=== Section Start ===

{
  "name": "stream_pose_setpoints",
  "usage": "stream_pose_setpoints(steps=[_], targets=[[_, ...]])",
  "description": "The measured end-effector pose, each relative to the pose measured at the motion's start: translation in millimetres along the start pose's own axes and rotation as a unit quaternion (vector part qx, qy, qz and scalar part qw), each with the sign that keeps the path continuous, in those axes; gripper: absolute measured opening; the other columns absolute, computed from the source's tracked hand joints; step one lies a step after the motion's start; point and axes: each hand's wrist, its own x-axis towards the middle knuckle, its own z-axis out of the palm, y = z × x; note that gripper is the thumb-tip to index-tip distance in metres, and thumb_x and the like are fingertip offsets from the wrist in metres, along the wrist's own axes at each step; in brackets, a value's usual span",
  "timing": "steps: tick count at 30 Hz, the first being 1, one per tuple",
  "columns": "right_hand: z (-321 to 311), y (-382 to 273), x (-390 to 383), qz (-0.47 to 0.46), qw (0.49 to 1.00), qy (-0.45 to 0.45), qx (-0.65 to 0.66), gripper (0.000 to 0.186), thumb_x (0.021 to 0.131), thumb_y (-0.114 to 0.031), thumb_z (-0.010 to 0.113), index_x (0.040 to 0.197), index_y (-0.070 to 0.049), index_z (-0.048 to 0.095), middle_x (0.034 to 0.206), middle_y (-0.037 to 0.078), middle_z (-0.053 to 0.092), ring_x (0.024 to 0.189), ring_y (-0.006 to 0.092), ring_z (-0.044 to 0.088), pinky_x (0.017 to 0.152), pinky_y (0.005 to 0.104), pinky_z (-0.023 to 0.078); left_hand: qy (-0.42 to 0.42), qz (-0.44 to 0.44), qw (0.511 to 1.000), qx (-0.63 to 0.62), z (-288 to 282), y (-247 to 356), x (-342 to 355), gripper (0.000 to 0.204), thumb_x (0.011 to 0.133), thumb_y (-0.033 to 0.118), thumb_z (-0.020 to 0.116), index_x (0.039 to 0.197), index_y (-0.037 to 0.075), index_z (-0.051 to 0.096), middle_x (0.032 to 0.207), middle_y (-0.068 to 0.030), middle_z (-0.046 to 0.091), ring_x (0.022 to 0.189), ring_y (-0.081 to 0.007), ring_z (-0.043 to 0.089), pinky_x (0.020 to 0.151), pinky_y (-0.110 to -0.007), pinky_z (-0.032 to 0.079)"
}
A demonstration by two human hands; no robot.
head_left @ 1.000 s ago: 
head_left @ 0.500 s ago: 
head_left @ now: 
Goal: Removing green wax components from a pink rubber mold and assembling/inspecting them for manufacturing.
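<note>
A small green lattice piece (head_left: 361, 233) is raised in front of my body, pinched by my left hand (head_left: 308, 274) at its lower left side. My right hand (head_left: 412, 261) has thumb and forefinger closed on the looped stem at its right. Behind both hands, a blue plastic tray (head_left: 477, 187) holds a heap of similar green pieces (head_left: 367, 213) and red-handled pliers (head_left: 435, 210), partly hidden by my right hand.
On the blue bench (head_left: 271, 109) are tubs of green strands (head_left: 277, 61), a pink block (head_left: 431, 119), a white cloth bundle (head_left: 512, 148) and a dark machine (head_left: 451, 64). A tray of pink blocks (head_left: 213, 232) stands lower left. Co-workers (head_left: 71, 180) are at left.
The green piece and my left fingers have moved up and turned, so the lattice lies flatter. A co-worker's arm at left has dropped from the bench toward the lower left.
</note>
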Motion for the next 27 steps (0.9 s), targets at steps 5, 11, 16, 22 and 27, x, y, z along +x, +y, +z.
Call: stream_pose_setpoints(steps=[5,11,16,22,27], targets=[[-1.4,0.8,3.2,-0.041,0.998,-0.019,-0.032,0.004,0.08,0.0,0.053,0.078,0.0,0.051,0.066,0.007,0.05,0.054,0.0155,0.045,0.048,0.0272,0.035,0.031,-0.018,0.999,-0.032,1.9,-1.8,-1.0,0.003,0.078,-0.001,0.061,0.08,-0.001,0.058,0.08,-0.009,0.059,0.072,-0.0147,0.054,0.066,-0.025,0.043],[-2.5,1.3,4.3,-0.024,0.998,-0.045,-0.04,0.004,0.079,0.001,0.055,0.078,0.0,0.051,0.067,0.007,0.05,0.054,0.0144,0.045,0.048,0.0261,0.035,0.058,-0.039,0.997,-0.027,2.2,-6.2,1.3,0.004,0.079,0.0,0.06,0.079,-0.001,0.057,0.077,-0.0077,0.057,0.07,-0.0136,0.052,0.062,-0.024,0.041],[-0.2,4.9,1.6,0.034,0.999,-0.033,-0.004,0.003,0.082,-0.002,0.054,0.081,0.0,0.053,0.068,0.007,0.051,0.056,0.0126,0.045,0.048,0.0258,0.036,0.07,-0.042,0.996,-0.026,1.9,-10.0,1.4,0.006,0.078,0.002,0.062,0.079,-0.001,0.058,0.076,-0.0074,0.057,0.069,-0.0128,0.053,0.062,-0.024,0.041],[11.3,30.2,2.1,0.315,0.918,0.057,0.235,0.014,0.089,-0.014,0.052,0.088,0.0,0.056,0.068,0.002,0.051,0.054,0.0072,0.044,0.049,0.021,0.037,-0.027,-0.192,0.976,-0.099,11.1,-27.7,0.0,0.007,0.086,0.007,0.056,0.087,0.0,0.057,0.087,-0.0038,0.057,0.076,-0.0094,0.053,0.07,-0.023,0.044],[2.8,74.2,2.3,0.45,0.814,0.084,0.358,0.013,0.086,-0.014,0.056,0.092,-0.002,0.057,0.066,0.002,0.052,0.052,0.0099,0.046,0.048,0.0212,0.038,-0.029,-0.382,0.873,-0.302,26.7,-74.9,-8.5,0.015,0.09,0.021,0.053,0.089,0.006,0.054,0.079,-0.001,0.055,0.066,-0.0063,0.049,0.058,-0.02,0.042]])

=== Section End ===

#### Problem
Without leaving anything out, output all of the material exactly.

#### Answer box
{
  "name": "stream_pose_setpoints",
  "usage": "stream_pose_setpoints(steps=[_], targets=[[_, ...]])",
  "description": "The measured end-effector pose, each relative to the pose measured at the motion's start: translation in millimetres along the start pose's own axes and rotation as a unit quaternion (vector part qx, qy, qz and scalar part qw), each with the sign that keeps the path continuous, in those axes; gripper: absolute measured opening; the other columns absolute, computed from the source's tracked hand joints; step one lies a step after the motion's start; point and axes: each hand's wrist, its own x-axis towards the middle knuckle, its own z-axis out of the palm, y = z × x; note that gripper is the thumb-tip to index-tip distance in metres, and thumb_x and the like are fingertip offsets from the wrist in metres, along the wrist's own axes at each step; in brackets, a value's usual span",
  "timing": "steps: tick count at 30 Hz, the first being 1, one per tuple",
  "columns": "right_hand: z (-321 to 311), y (-382 to 273), x (-390 to 383), qz (-0.47 to 0.46), qw (0.49 to 1.00), qy (-0.45 to 0.45), qx (-0.65 to 0.66), gripper (0.000 to 0.186), thumb_x (0.021 to 0.131), thumb_y (-0.114 to 0.031), thumb_z (-0.010 to 0.113), index_x (0.040 to 0.197), index_y (-0.070 to 0.049), index_z (-0.048 to 0.095), middle_x (0.034 to 0.206), middle_y (-0.037 to 0.078), middle_z (-0.053 to 0.092), ring_x (0.024 to 0.189), ring_y (-0.006 to 0.092), ring_z (-0.044 to 0.088), pinky_x (0.017 to 0.152), pinky_y (0.005 to 0.104), pinky_z (-0.023 to 0.078); left_hand: qy (-0.42 to 0.42), qz (-0.44 to 0.44), qw (0.511 to 1.000), qx (-0.63 to 0.62), z (-288 to 282), y (-247 to 356), x (-342 to 355), gripper (0.000 to 0.204), thumb_x (0.011 to 0.133), thumb_y (-0.033 to 0.118), thumb_z (-0.020 to 0.116), index_x (0.039 to 0.197), index_y (-0.037 to 0.075), index_z (-0.051 to 0.096), middle_x (0.032 to 0.207), middle_y (-0.068 to 0.030), middle_z (-0.046 to 0.091), ring_x (0.022 to 0.189), ring_y (-0.081 to 0.007), ring_z (-0.043 to 0.089), pinky_x (0.020 to 0.151), pinky_y (-0.110 to -0.007), pinky_z (-0.032 to 0.079)"
}
A demonstration by two human hands; no robot.
head_left @ 1.000 s ago: 
head_left @ 0.500 s ago: 
head_left @ now: 
Goal: Removing green wax components from a pink rubber mold and assembling/inspecting them for manufacturing.
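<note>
A small green lattice piece (head_left: 361, 233) is raised in front of my body, pinched by my left hand (head_left: 308, 274) at its lower left side. My right hand (head_left: 412, 261) has thumb and forefinger closed on the looped stem at its right. Behind both hands, a blue plastic tray (head_left: 477, 187) holds a heap of similar green pieces (head_left: 367, 213) and red-handled pliers (head_left: 435, 210), partly hidden by my right hand.
On the blue bench (head_left: 271, 109) are tubs of green strands (head_left: 277, 61), a pink block (head_left: 431, 119), a white cloth bundle (head_left: 512, 148) and a dark machine (head_left: 451, 64). A tray of pink blocks (head_left: 213, 232) stands lower left. Co-workers (head_left: 71, 180) are at left.
The green piece and my left fingers have moved up and turned, so the lattice lies flatter. A co-worker's arm at left has dropped from the bench toward the lower left.
</note>
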Motion for the next 27 steps (0.9 s), targets at steps 5, 11, 16, 22 and 27, x, y, z along +x, +y, +z.
Call: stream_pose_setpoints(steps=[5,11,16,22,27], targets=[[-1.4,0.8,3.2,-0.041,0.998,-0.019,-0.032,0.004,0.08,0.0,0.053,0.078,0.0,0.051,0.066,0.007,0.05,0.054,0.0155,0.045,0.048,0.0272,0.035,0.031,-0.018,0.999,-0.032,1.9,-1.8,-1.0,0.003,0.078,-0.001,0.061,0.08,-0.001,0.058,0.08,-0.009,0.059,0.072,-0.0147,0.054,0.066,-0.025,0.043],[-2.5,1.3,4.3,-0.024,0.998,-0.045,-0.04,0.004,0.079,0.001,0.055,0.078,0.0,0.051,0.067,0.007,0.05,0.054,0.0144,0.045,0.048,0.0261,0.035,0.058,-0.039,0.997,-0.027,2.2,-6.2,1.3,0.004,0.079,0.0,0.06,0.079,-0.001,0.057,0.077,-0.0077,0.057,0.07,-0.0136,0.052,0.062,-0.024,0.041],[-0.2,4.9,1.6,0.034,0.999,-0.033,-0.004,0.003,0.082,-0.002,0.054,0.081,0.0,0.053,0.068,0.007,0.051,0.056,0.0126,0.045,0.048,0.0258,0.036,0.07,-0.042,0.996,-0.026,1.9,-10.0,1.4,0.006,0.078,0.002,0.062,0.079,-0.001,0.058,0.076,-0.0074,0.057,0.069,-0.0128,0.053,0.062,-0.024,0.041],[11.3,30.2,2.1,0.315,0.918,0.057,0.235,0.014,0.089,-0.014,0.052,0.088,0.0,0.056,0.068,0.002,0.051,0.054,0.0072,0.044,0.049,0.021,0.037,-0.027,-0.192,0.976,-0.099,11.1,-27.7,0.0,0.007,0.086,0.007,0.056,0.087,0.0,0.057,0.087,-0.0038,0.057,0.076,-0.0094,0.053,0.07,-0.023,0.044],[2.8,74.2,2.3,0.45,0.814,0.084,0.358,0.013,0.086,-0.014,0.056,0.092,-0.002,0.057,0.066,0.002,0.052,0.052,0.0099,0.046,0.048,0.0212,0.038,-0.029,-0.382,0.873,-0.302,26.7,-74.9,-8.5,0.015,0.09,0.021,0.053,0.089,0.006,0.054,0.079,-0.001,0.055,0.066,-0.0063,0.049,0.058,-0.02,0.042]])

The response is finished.